- _Task instructions_
An exact reproduction of the listing is wanted, with the pictures dropped.

-=-=-

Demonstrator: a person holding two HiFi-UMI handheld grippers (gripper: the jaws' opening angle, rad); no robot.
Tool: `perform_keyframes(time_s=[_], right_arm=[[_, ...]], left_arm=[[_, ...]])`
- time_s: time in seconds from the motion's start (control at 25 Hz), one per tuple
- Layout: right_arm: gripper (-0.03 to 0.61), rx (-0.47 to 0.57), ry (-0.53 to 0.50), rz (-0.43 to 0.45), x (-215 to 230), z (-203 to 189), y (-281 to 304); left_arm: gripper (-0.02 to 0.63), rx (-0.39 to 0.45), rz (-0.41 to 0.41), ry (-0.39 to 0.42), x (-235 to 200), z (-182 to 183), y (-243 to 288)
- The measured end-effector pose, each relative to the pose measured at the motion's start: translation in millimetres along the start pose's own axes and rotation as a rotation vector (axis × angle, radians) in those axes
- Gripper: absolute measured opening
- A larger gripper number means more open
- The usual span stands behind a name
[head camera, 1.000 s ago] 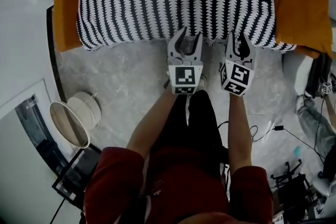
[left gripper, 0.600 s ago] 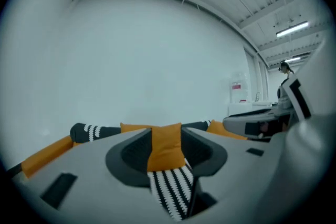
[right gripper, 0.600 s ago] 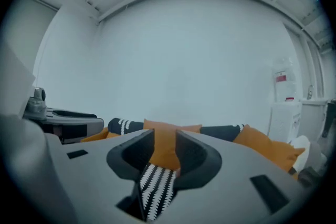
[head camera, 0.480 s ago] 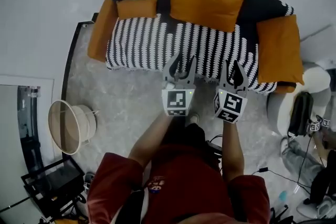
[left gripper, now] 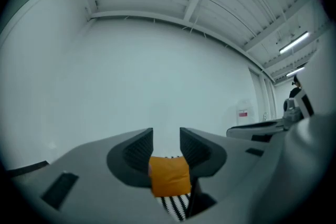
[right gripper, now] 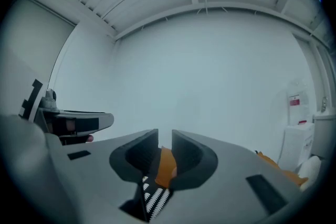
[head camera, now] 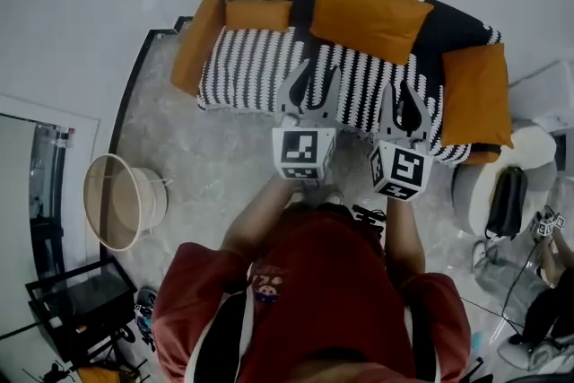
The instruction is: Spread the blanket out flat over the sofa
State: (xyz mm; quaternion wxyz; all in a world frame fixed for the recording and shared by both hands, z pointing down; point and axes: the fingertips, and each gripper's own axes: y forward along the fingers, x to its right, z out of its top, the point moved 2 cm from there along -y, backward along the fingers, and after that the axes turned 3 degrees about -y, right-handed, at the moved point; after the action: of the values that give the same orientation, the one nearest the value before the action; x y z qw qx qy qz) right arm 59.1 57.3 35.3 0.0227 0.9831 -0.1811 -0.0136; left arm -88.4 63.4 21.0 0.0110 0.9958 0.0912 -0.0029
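The black-and-white striped blanket lies spread over the seat and back of the orange sofa, under three orange cushions. Both grippers are raised level in front of me, off the blanket. My left gripper is open with nothing between its jaws. My right gripper is open too; its jaws have just been closing and nothing is between them. In the left gripper view the left gripper shows a far orange cushion through its gap. The right gripper in its own view frames cushion and stripes the same way.
A grey marbled rug lies before the sofa. A round white basket stands at the left and a black rack at the lower left. A white round seat with a black bag sits at the right, near cables.
Both grippers have risen from the blanket's front edge. The view has lifted, so the whole sofa now shows smaller. The right jaws stand narrower than before.
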Motion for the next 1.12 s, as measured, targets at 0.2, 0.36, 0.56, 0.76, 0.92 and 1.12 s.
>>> perform_keyframes(time_s=[0.2,0.36,0.56,0.76,0.92,1.12], right_arm=[[0.054,0.062,-0.025,0.017,-23,25,5],[0.026,0.090,-0.008,0.025,-32,35,9],[0.012,0.125,-0.041,0.036,-44,45,13],[0.012,0.129,-0.056,0.035,-44,46,14],[0.012,0.129,-0.069,0.027,-44,46,10],[0.012,0.131,-0.078,0.015,-36,46,6]], left_arm=[[0.088,0.016,0.002,0.008,-22,13,-3],[0.030,0.037,-0.017,0.017,-29,21,-2],[0.017,0.066,-0.047,0.046,-28,31,-4],[0.016,0.074,-0.064,0.070,-21,34,-2],[0.015,0.082,-0.056,0.074,-20,37,-4],[0.016,0.091,-0.052,0.080,-14,39,-4]])
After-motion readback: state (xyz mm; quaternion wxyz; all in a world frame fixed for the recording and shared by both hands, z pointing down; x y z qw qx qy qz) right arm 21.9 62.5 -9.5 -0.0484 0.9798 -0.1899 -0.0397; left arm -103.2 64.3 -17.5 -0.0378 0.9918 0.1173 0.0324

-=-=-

- _Answer section_
Demonstrator: a person holding two HiFi-UMI handheld grippers (gripper: the jaws' opening angle, rad); no robot.
Tool: `perform_keyframes(time_s=[_], right_arm=[[_, ...]], left_arm=[[_, ...]])`
- time_s: time in seconds from the motion's start (control at 25 Hz), one per tuple
- Layout: right_arm: gripper (-0.03 to 0.61), rx (-0.47 to 0.57), ry (-0.53 to 0.50), rz (-0.43 to 0.45), x (-215 to 230), z (-203 to 189), y (-281 to 304); left_arm: gripper (-0.02 to 0.63), rx (-0.39 to 0.45), rz (-0.41 to 0.41), ry (-0.39 to 0.42), x (-235 to 200), z (-182 to 183), y (-243 to 288)
- The measured end-effector pose, each relative to the pose measured at the motion's start: translation in millimetres along the start pose's own axes and rotation as a rotation vector (axis × angle, radians) in those axes
- Gripper: absolute measured opening
- A larger gripper number means more open
- The usual span stands behind a name
[head camera, 1.000 s ago] 
[left gripper, 0.600 s ago] 
[right gripper, 0.600 s ago] 
[head camera, 0.480 s ago] 
[left gripper, now] 
[right gripper, now] 
[head camera, now] 
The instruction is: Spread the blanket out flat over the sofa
State: (xyz mm; quaternion wxyz; all in a world frame fixed for the recording and shared by both hands, z pointing down; point and axes: the fingertips, and each gripper's own axes: y forward along the fingers, x to its right, z out of its top, the point moved 2 cm from there along -y, backward along the fingers, and after that the axes turned 3 degrees about -y, right-handed, at the moved point; after the action: of the values that give the same orientation, the one nearest the value before the action; x y z qw qx qy qz) right arm 59.1 57.3 35.3 0.0227 0.9831 -0.1811 -0.0136; left arm -88.4 63.4 21.0 0.0110 0.9958 0.0912 -0.0029
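The black-and-white striped blanket lies spread over the seat and back of the orange sofa, under three orange cushions. Both grippers are raised level in front of me, off the blanket. My left gripper is open with nothing between its jaws. My right gripper is open too; its jaws have just been closing and nothing is between them. In the left gripper view the left gripper shows a far orange cushion through its gap. The right gripper in its own view frames cushion and stripes the same way.
A grey marbled rug lies before the sofa. A round white basket stands at the left and a black rack at the lower left. A white round seat with a black bag sits at the right, near cables.
Both grippers have risen from the blanket's front edge. The view has lifted, so the whole sofa now shows smaller. The right jaws stand narrower than before.
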Motion for the next 1.12 s, as measured, targets at 0.2, 0.36, 0.56, 0.76, 0.92 and 1.12 s.
>>> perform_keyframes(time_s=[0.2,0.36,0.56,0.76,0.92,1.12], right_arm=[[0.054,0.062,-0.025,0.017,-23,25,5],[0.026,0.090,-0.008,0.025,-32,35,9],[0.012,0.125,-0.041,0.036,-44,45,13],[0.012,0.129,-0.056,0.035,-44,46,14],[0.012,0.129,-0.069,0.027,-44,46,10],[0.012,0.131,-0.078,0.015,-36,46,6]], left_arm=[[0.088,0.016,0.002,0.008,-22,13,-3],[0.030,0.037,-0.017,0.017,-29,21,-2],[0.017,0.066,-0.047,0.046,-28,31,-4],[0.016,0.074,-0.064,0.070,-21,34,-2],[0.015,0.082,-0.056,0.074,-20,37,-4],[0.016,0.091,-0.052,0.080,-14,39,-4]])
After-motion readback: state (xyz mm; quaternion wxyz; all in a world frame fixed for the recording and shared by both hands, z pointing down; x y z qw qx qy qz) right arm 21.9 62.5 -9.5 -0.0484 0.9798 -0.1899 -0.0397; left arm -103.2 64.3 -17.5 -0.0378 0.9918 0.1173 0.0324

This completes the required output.